Ali, na Chile, foi que eu encontrei de novo a moça de passos rápidos enquanto lia e eu tentava adivinhar a língua do livro. Parei e tentei puxar uma conversa em um inglês sujo, ela achou graça e me disse ser alemã com aquele sotaque carregadíssimo que me fez querer que ela nunca parasse de falar. Ela riu quando eu brinquei sobre futebol e eu me senti ótimo, ouvi por aí que os alemães são sérios. No outro dia me convidou para um show na Recoleta. Perdi a hora olhando os túmulos. A Rua Chile era o ponto de encontro comigo mesmo, dentre os sebos e os copos de cerveja, o jornal do dia do La Nacion e os protestos contra a feira tão charmosa que ficava aos pés da minha porta, eu me encontrava sendo outro.

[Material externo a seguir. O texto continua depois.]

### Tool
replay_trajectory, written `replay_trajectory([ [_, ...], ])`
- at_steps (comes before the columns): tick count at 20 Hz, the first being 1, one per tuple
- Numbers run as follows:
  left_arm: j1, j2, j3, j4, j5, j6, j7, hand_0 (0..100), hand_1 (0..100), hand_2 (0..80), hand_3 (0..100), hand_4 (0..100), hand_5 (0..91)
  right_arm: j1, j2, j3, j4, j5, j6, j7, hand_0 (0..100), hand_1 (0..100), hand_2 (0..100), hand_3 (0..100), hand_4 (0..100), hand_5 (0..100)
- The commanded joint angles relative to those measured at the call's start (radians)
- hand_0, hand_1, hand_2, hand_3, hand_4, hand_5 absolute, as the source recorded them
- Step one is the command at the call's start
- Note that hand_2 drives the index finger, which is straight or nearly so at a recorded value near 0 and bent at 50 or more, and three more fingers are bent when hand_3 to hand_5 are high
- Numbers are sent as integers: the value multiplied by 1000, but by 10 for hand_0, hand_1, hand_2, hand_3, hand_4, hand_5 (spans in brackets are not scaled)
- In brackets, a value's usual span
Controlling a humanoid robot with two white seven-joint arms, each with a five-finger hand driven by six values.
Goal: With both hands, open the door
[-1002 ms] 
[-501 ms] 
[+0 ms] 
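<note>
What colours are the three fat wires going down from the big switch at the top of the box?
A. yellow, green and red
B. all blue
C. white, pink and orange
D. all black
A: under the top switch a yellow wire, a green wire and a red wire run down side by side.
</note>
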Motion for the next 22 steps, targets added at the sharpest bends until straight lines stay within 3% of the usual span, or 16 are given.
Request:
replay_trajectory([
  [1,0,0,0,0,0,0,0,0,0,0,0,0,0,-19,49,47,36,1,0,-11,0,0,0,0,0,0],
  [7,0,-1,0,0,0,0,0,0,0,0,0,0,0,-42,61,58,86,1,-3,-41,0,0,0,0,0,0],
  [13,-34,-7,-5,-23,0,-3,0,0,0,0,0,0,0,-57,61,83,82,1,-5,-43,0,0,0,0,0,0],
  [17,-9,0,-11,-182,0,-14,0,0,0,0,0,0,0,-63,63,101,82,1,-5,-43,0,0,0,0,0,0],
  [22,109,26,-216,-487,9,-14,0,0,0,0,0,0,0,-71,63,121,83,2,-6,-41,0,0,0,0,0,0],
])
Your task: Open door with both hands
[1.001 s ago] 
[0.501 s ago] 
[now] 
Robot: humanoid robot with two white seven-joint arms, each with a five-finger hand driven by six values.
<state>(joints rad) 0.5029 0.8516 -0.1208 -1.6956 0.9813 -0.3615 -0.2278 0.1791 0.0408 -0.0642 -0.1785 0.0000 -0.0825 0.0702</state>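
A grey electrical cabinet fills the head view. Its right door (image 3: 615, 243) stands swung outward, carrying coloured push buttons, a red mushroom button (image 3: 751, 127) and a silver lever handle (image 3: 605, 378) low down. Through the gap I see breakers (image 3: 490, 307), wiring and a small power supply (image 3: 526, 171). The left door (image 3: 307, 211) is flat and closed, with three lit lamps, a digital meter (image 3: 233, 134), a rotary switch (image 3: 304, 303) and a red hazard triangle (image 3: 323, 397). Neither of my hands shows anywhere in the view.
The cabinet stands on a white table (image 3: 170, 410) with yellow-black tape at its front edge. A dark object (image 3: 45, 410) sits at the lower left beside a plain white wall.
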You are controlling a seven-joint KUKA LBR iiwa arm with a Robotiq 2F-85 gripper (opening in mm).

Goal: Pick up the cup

O tempo é cruel com quem está atrasado. E os sorvetes de Palermo, os beijos roubados de uma Argentina na porta do cemitério da Recoleta, a excitação de conhecer o bairro da Boca e a paixão do futebol, os mais elegantes bairros de Puerto Madero e nem as caminhadas ao acaso por entre os transeuntes pelo centro, me fizeram esquecer o melhor lugar de Buenos Aires, que por ironia do destino, tem nome de Chile. O último encontro antes da partida, se deu com música e o olhar pelas tantas árvores que tapavam a vista do terraço as ruas e pessoas que ali passavam, enquanto riscava outro cigarro com o fósforo de Evita Péron, olhei de relance para Mafalda e com as mãos no joelho, pensei ter escutado de seu sorriso sereno que a Chile também havia gostado de mim.